The Cleveland Indians dropped an ugly game to the Oakland A’s as Danny Salazar’s struggles continued.
Tuesday night’s game was one the Cleveland Indians should forget as soon as possible. The Tribe, which had won four of five coming into the game, and was a perfect 4-0 against the A’s in 2016, fell by a score of 9-1 in a game with plenty of forgettable moments.
The loss came in Cleveland’s 15th game in as many days, part of a 23 games in 23 days stretch of the schedule, and left the club with some serious questions about its starting pitching moving forward.
For the second straight start since returning from the disabled list, Danny Salazar was simply not himself. The 26-year old right-hander lasted just four innings, allowing six runs on eight hits, walking three and striking out two.
Oakland took it to Salazar right away, as Khris Davis hit his 33rd home run of the season, a three-run, opposite field shot in the bottom of the first, and never looked back. By the time Indians’ catcher Chris Gimenez launched a solo homer in the sixth inning to give the team its only run of the night, the A’s already had a half dozen on the board.
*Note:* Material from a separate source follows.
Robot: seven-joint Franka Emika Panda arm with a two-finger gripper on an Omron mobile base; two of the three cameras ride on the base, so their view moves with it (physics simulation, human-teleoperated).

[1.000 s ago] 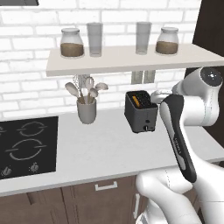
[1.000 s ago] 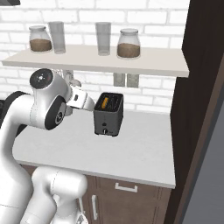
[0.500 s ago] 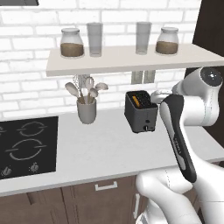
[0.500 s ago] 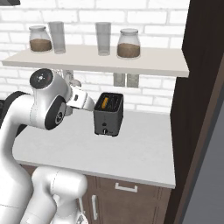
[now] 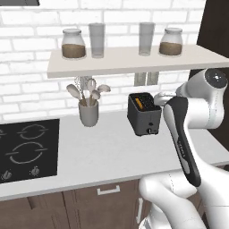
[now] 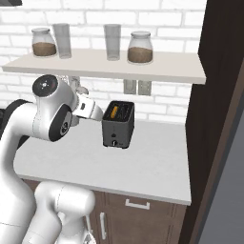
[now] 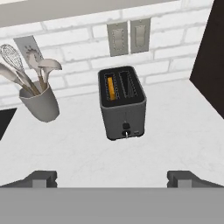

The cleanup hitter Davis and three-hole hitter Danny Valencia combined to go 4-for-9 at the plate in the ballgame, driving in three runs and scoring five, and third baseman Ryon Healy added three hits in four at-bats to pace the Oakland offense.
The two sides will play the rubber match of the series on Wednesday afternoon, with first pitch coming at 3:35 p.m. ET. Trevor Bauer will take the ball for the Indians against Kendall Graveman of the A’s.
Manaea the maniac
For the second straight game, the Tribe’s bats were stymied by a rookie pitcher, as Oakland lefty Sean Manaea used an effective mix of mid-90s fastballs with a diving changeup to keep Cleveland’s hitters off balance. Manaea tossed seven innings, allowing just a run on three hits, striking out eight and walking two in improving to 5-8 on the season.
His performance comes one night after fellow rookie Andrew Triggs limited the Tribe to three hits in six scoreless innings, giving the A’s young starters a combined line of one run on six hits in 13 innings of work, with 14 strikeouts against three walks.
The Indians had entered the game with a 24-12 record this season against left-handed starters, but Manaea was masterful in locating his pitches and changing speeds. His changeup was particularly effective, inducing nine swings and misses and seven balls in play, none of which went for hits.
Play of the night
In the eighth inning, trailing 6-1, Lonnie Chisenhall made a pinch hitting appearance against former Tribe reliever John Axford, and smoked a line drive toward the right-center gap. As this was not Cleveland’s night, though, Chisenhall ended up on the wrong side of the highlight, courtesy of Oakland center fielder Jake Smolinski.
Smolinski went 1-for-5 on the night at the plate, scoring a run and driving one in, and was the first to get a base hit off of Salazar in the A’s three-run first inning. The 27-year old third year pro is having a solid go of things in the Bay area, slashing .275/.341/.423 with seven homers, 24 RBIs, and an OPS+ of 111 in 68 games.
Time to panic about Salazar?
Salazar has now made two starts since coming off the DL due to elbow soreness, and has borne no resemblance to the Cy Young candidate that Cleveland fans saw during the first half of the season. In his two starts, the righty has given up nine runs on nine hits in five innings, issuing six free passes and striking out just three.
Command has been an issue for Salazar, as just 65 of his 114 pitches (57 percent) have been thrown for strikes in the two outings. Questions about whether he should have made a minor league rehab start were already swirling after last Thursday’s one inning debacle against the White Sox, and those rumblings will likely only get louder now.
Next: Analyzing Carlos Carrasco's Strange August
If the Indians have any hope of making an October run this season, they need a healthy, confident, mechanically-effective Salazar, and that guy has not been the one that’s shown up the past two starts.